Following where she pointed, he looked out over the edge of the roof and found the whole expanse of the gardens arrayed below. Below them stretched patterned parterres and whimsical follies. The topiary capered and posed for their delight; statues raised their arms in graceful arabesque, fighting to be free of their pedestals. At the verge of the garden, the lake glittered with reflected starlight, like gems on a bed of velvet, and the elegant summerhouse watched benevolently over the whole, its white columns stately in the moonlight, like a wise old chaperone settling back while her charges played.

But there was still more. Beyond that, he could see out over the fields and the patches of forest, down the muddy road, clear through to Dovedale village in the valley below, where the windows of the cottages glowed orange with firelight as, in house after house, the denizens of the village conducted their own celebrations for the last day of Christmas. The whole scene lay before them like a Christmas crèche, an entire world in small, the edges sharp and clear and glittering with a dusting of ice. It was a fairy tale kingdom, offered up for the taking. Charlotte’s kingdom, to be precise, and she was offering it to him.

Charlotte tilted her head, eagerly monitoring his reaction. “Isn’t it lovely?”
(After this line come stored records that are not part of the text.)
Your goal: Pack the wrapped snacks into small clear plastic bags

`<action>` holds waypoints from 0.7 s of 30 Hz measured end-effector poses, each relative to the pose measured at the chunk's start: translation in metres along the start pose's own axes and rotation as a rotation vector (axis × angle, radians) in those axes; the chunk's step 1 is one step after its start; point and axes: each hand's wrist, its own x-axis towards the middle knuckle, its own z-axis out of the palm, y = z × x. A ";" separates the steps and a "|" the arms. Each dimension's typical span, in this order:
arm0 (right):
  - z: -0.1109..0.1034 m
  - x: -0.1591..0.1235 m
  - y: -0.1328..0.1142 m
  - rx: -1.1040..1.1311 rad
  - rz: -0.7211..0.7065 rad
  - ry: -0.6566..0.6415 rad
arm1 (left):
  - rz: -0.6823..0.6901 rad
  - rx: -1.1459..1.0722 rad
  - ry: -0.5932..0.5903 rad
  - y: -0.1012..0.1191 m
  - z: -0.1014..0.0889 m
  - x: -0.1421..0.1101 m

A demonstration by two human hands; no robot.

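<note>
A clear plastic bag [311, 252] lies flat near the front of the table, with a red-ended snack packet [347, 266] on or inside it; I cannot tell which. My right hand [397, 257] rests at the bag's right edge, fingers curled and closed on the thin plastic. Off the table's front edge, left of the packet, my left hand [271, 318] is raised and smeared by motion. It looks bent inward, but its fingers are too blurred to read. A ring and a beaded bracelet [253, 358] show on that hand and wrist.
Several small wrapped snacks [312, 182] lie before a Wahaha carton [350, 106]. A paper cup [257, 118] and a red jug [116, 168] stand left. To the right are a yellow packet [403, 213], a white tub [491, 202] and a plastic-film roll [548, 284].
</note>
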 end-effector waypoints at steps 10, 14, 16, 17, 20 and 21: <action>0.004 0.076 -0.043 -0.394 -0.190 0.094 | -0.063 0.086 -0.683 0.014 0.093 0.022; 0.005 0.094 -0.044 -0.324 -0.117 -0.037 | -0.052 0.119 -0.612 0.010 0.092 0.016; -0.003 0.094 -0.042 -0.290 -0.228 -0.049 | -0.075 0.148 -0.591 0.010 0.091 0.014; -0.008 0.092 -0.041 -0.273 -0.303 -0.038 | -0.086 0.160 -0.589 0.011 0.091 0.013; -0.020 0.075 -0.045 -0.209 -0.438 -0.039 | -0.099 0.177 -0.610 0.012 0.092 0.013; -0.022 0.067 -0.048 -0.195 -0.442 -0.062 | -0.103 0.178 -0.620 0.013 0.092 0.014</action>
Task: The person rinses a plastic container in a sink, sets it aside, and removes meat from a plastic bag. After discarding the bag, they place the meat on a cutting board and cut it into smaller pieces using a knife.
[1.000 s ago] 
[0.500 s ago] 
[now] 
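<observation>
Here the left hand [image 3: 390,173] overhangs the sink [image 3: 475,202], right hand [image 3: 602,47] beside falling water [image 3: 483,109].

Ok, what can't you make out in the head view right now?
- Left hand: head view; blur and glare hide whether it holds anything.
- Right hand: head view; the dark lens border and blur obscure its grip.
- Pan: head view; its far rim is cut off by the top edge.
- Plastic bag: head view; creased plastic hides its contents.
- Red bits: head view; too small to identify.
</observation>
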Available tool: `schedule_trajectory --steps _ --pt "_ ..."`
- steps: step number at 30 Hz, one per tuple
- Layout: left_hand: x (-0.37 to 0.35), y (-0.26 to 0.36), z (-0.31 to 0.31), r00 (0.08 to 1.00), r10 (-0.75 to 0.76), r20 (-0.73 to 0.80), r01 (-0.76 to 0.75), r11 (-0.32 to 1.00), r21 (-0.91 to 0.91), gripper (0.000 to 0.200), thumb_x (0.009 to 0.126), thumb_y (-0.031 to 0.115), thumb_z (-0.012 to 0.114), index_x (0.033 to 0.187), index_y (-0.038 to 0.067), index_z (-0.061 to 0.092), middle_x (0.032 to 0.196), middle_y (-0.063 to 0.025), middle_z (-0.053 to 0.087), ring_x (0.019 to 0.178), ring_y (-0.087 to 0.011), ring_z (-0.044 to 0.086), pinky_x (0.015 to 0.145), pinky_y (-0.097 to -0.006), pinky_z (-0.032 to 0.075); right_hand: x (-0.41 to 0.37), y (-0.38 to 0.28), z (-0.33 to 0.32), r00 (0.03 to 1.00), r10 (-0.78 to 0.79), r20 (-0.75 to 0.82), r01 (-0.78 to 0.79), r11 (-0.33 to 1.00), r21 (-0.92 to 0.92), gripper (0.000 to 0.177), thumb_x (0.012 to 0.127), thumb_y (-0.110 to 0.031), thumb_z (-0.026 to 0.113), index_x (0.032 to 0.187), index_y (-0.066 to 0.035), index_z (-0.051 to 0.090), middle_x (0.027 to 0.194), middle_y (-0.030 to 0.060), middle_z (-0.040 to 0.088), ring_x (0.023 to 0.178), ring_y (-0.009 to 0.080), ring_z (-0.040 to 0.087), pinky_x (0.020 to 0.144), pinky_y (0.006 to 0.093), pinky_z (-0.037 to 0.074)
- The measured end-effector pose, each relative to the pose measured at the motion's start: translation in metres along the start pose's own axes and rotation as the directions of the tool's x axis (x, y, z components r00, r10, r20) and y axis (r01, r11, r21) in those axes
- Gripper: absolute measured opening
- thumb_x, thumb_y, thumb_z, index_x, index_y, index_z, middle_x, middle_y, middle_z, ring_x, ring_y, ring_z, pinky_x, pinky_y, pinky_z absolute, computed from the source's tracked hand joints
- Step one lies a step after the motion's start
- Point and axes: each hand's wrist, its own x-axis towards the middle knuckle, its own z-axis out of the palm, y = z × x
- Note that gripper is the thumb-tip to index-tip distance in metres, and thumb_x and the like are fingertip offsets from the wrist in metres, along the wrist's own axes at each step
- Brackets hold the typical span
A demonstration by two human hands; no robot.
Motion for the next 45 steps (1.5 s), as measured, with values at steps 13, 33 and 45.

Her carefully arranged curls had been dragged to one side by her crown and whipped to frizz by the wind. Her cheeks were red and chapped from cold, her lips were bitten, and her nose was starting to drip. Robert had never seen anything lovelier. The starlit lake and perfectly trimmed topiary couldn’t even begin to compete. “It’s perfect,” he said.

It was quite clear that he wasn’t referring to the scenery.

“I am r-rather fond of it,” Charlotte managed. Robert could feel more than see the slight movement as her gloved hand tightened around the ledge of the roof, unconsciously seeking support.

It was a very odd sensation to be so attuned to someone else’s actions that you could divine the movements of her body without sight. In the past, that sort of awareness had only come to him in the presence of enemies, breathing the same breath as the man on the other end of a sword or a pistol, in a contest for one’s life.

Knowing that he was plunging into enemy territory, Robert carefully adjusted her garland, setting it farther back on the crown of her head — that’s right, a nasty little voice in the back of his head whispered, get it out of the way. The voice sounded unpleasantly like Medmenham’s. Robert ignored it. “Your coronet is slipping,” he murmured.

Charlotte looked up at him from under her lashes, eager and uncertain all at once. “It’s made of mistletoe, you know,” she said hopefully, tipping her head back at an angle as old as mistletoe itself.

A tender smile pushed at the corner of Robert’s lips. “Is it? In that case . . .”

His hand traced a path from her garland to her cheek, smoothing her tousled hair out of the way. His conscience gave one last, agitated bleat and went still. It wouldn’t do to ignore tradition, after all. Not at Girdings. What harm was a kiss, after all?